The iPad, iPhone, and iPod Touch all use a menu system called "Springboard" that doesn't exist on the new Apple TV. But what the Apple TV uses instead might be coming to iPad.
While the new Apple TV uses the iOS operating system, its interface is even more closed than an iPad or iPhone. You won't be able to load apps from iTunes or browse the web using Safari. (At least not yet.)
Instead, the whole interface is an application called "Lowtide", essentially an updated version of the "Front Row" system that has been on Macs and older Apple TVs for years. Lowtide will handle all the user interaction, as well as the video playback and streaming, connecting to Macs or other iOS devices through AirPlay—it's an one-stop shop for the entire Apple TV experience.
Thanks to poking around by TUAW, it's looking likely that Apple may include Lowtide in the upcoming iOS 4.2 release for iPad. That would mean your iPad would gain all the features of the Apple TV: television rental, streaming from other computers on the local network running iTunes, perhaps even being used as an AirPlay destination for other iOS devices.

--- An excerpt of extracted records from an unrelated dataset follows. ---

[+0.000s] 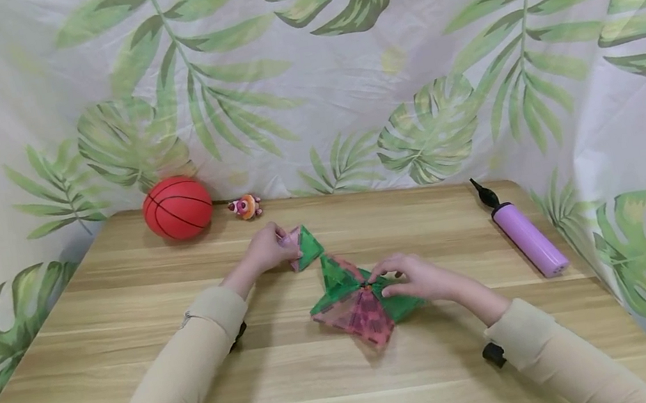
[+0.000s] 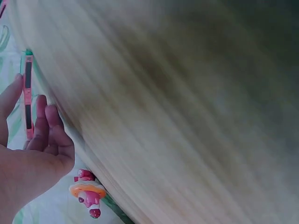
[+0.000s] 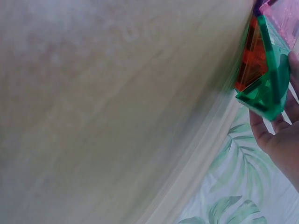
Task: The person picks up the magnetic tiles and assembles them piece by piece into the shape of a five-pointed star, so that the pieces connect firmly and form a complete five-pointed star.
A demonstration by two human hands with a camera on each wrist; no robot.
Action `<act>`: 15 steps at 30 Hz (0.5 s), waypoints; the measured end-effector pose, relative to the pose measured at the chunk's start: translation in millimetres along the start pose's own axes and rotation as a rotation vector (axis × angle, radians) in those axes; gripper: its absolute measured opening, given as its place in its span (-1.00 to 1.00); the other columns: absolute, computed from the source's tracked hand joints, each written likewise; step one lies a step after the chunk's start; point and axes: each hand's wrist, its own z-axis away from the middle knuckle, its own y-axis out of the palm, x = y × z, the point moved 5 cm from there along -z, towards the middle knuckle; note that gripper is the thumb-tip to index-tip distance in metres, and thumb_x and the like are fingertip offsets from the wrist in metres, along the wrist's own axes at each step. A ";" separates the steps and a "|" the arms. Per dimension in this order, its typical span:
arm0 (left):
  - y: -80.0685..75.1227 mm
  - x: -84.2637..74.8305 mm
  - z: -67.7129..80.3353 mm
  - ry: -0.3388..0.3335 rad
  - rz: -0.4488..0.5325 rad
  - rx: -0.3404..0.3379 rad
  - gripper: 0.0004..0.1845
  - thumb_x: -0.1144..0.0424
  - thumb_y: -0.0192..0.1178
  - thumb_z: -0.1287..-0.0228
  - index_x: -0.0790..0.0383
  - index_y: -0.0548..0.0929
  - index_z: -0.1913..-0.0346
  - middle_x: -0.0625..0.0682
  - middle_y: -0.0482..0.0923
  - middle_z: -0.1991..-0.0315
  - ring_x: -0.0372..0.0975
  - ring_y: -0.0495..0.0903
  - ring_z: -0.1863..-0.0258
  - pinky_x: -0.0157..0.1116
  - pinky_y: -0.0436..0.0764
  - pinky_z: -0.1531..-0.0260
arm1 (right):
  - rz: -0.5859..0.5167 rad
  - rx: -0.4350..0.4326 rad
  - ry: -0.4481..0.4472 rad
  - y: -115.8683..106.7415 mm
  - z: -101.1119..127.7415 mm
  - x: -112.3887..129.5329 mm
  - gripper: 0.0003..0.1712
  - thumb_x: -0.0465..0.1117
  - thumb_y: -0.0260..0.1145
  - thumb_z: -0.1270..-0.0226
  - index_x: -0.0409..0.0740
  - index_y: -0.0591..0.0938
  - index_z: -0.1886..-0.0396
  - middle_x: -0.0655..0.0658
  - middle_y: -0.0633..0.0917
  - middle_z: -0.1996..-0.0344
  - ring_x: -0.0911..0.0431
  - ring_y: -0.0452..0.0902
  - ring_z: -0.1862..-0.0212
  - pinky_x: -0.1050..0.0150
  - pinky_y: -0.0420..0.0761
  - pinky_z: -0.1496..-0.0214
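Note:
My left hand [image 1: 270, 247] pinches a small piece of translucent pink and green magnetic tiles [image 1: 310, 248]. In the left wrist view, the tile's pink edge [image 2: 28, 98] with dark magnet strips stands between the thumb and fingers of the left hand [image 2: 39, 154]. Just to the right on the table sits a star-like build of red, pink and green magnetic tiles [image 1: 369, 321]. My right hand [image 1: 417, 277] grips it near its centre, over a green point. The right wrist view shows the fingers of that hand [image 3: 280, 130] around a green tile [image 3: 273, 84], with an orange tile [image 3: 254, 60] beside it.
A red ball [image 1: 178, 208] and a small pink figurine with an orange ring [image 1: 246, 206] sit at the back left of the wooden table [image 1: 304, 402]. At the right lies a purple hand pump [image 1: 530, 239]. A leaf-print cloth [image 1: 336, 86] hangs behind.

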 end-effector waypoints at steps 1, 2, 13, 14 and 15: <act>-0.3 -0.7 1.6 -0.005 0.015 0.000 -0.50 0.17 0.42 -0.03 0.37 0.40 0.10 0.24 0.51 0.18 -0.05 0.48 0.21 -0.23 0.48 0.25 | 0.004 -0.003 -0.003 -0.1 -0.5 -1.3 -0.66 -0.18 0.31 -0.26 -0.03 0.60 -0.04 -0.06 0.61 -0.07 -0.01 0.47 -0.13 0.05 0.55 -0.05; -0.2 -0.9 2.4 -0.006 0.029 0.001 -0.50 0.18 0.41 -0.04 0.37 0.40 0.10 0.23 0.51 0.18 -0.06 0.48 0.22 -0.25 0.48 0.27 | 0.007 -0.008 -0.011 -0.5 -1.3 -2.3 -0.67 -0.19 0.31 -0.26 -0.03 0.61 -0.04 -0.05 0.62 -0.06 -0.01 0.48 -0.13 0.05 0.55 -0.07; -2.6 -4.5 7.5 -0.046 0.118 -0.002 -0.58 0.26 0.34 -0.13 0.31 0.37 0.05 0.24 0.51 0.12 -0.08 0.51 0.16 -0.33 0.50 0.31 | 0.056 -0.014 -0.103 -2.5 -15.7 -7.6 -0.70 -0.24 0.28 -0.28 -0.02 0.65 -0.01 0.00 0.66 -0.02 0.02 0.48 -0.14 0.03 0.43 -0.21; -3.7 -6.7 8.2 -0.044 0.132 -0.007 -0.59 0.27 0.34 -0.13 0.30 0.37 0.06 0.24 0.52 0.12 -0.07 0.52 0.15 -0.32 0.51 0.30 | 0.052 -0.010 -0.093 -2.3 -17.0 -8.5 -0.70 -0.23 0.28 -0.28 -0.01 0.65 -0.01 0.00 0.66 -0.02 0.02 0.47 -0.15 0.02 0.42 -0.22; -5.0 -9.5 9.3 -0.038 0.149 -0.013 -0.59 0.28 0.33 -0.14 0.30 0.38 0.06 0.24 0.53 0.12 -0.06 0.54 0.14 -0.31 0.52 0.28 | 0.043 -0.010 -0.081 -2.4 -18.2 -9.2 -0.71 -0.22 0.28 -0.28 -0.02 0.65 -0.01 -0.01 0.65 -0.02 0.02 0.47 -0.15 0.02 0.41 -0.23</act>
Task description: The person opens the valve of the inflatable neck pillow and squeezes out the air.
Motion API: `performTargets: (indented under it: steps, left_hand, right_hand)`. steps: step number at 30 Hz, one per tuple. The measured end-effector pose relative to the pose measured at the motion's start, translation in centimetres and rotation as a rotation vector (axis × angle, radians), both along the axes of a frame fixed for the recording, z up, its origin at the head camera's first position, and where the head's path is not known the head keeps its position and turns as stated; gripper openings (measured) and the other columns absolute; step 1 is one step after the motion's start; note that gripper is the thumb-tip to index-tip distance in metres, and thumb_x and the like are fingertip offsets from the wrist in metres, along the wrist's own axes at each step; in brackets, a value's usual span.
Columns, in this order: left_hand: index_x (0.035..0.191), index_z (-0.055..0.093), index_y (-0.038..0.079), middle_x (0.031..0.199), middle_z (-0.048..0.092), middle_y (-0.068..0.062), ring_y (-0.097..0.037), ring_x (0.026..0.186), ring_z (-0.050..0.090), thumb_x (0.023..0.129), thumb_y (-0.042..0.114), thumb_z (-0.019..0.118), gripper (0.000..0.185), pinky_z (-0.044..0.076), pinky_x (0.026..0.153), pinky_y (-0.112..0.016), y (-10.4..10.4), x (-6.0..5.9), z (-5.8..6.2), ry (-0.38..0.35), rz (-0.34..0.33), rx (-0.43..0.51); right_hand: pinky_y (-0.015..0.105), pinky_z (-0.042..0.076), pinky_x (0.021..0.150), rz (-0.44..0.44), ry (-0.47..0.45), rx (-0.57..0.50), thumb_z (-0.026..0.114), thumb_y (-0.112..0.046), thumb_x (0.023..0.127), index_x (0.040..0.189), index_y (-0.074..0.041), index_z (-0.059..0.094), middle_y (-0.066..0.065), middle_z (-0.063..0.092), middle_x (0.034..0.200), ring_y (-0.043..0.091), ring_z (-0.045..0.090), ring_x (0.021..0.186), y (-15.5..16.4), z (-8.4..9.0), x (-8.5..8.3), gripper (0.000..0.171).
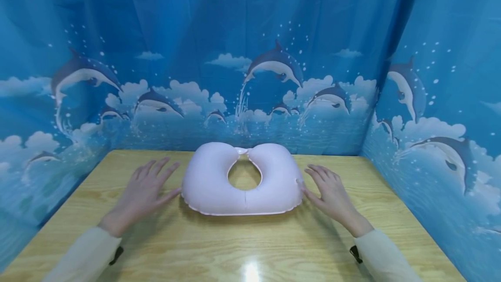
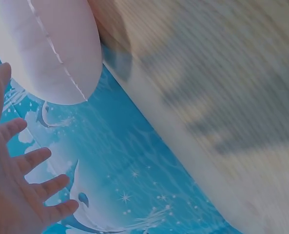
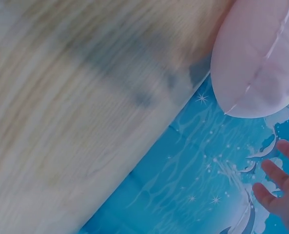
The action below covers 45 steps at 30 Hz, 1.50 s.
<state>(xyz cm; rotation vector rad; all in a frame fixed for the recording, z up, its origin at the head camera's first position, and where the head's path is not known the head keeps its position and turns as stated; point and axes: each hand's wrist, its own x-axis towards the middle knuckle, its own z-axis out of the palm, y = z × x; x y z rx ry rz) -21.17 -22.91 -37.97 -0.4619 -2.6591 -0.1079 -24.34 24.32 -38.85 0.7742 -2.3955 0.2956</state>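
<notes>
A pale pink inflated U-shaped neck pillow (image 1: 242, 179) lies flat on the wooden table (image 1: 235, 247), its opening toward the back. My left hand (image 1: 145, 188) lies open just left of the pillow, fingers spread, thumb tip close to the pillow's edge. My right hand (image 1: 326, 188) is open just right of it, thumb at the pillow's rim. Seen from the left wrist, the spread fingers (image 2: 32, 187) sit beside the pillow (image 2: 51, 48). The right wrist view has my fingertips (image 3: 280, 175) below the pillow (image 3: 256, 58).
A blue curtain printed with dolphins (image 1: 274, 64) walls the table at the back and on both sides. Light sleeves (image 1: 84, 256) cover both forearms. A glare spot (image 1: 250, 269) shines on the table's near edge.
</notes>
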Motion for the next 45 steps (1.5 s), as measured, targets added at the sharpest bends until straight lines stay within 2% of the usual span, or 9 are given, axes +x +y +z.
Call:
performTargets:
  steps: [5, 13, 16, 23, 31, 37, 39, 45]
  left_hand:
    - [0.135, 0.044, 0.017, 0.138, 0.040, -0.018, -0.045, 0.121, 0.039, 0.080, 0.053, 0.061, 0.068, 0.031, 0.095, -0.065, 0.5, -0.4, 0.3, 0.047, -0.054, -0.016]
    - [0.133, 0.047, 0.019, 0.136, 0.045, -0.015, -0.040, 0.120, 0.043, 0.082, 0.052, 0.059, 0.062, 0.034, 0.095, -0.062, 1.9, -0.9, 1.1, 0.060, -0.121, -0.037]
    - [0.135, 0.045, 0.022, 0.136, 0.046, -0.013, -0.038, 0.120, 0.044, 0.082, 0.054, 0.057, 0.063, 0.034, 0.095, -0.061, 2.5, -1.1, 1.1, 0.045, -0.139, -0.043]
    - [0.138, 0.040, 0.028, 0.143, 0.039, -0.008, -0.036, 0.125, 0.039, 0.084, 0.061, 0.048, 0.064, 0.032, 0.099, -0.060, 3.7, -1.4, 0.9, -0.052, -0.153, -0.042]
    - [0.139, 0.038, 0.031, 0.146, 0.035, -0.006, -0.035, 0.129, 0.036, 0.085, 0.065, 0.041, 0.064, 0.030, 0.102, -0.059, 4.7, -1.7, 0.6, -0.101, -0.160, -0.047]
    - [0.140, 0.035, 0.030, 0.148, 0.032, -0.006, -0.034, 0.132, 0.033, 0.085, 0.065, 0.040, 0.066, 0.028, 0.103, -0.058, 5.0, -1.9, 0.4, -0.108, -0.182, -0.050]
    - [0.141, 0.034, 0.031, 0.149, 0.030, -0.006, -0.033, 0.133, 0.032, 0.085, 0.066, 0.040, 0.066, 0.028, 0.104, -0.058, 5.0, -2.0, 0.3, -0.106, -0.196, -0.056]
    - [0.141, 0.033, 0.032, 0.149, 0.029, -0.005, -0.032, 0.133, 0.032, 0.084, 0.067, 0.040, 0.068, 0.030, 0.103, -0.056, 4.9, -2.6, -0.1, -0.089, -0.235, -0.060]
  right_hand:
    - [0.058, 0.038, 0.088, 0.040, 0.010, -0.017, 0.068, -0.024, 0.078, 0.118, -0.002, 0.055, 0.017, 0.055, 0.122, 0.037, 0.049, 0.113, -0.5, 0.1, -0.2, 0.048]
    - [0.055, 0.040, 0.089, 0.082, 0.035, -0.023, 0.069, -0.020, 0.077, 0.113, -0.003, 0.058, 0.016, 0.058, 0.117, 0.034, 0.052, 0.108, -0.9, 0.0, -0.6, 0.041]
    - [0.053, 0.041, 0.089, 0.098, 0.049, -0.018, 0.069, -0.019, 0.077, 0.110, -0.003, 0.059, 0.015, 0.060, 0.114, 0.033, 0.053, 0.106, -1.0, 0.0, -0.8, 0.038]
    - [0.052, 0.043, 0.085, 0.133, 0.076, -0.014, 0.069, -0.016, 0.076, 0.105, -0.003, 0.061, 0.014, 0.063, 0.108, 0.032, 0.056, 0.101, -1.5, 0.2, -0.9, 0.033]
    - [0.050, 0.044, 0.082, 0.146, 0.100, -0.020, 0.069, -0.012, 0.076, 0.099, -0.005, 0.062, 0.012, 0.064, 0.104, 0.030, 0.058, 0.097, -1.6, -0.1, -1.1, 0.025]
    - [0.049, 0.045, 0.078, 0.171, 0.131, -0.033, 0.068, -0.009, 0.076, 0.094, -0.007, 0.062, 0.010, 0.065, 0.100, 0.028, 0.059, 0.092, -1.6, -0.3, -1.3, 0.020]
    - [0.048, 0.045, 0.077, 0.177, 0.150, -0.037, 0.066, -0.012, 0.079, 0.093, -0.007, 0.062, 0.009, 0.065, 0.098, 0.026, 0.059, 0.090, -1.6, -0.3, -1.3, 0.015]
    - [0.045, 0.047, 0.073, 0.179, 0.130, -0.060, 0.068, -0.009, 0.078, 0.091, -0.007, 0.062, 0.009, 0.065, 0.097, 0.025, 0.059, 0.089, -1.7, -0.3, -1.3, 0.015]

Think of Lowtide as the app that would turn your iPad into an Apple TV with the screen already attached.
It looks like Lowtide will just be on iPads for now, but since all iOS devices share similar internal equipment, there's little to stand in the way of a version of Lowtide for iPhone and iPod touch except a rethinking of the interface to make it more suitable for a handheld device.
It's possible, however, that Apple will decide that television rental and the like won't be accessible to the smaller iOS devices. It doesn't really make sense to falsely limit it—why shouldn't I be able to rent a TV show on my iPhone if I want?—but Apple has been known to provide differing levels of access to iTunes content in the past.
Right now Lowtide appears to be a "hidden" service on the iPad, only showing up when activated when called by specific situations. (Like how the photo import service on iPad only appears when you plug in the Camera Connection Kit.)
But the iPad's "Video" app has been mysteriously threadbare since the iPad's launch. While there's nothing to indicate that Apple will replace the Video app with Lowtide in iOS 4.2, it only makes sense to integrate both the local video playback and the Apple TV experience Lowtide provides into a single movies and television destination—especially one that's so plugged into iTunes.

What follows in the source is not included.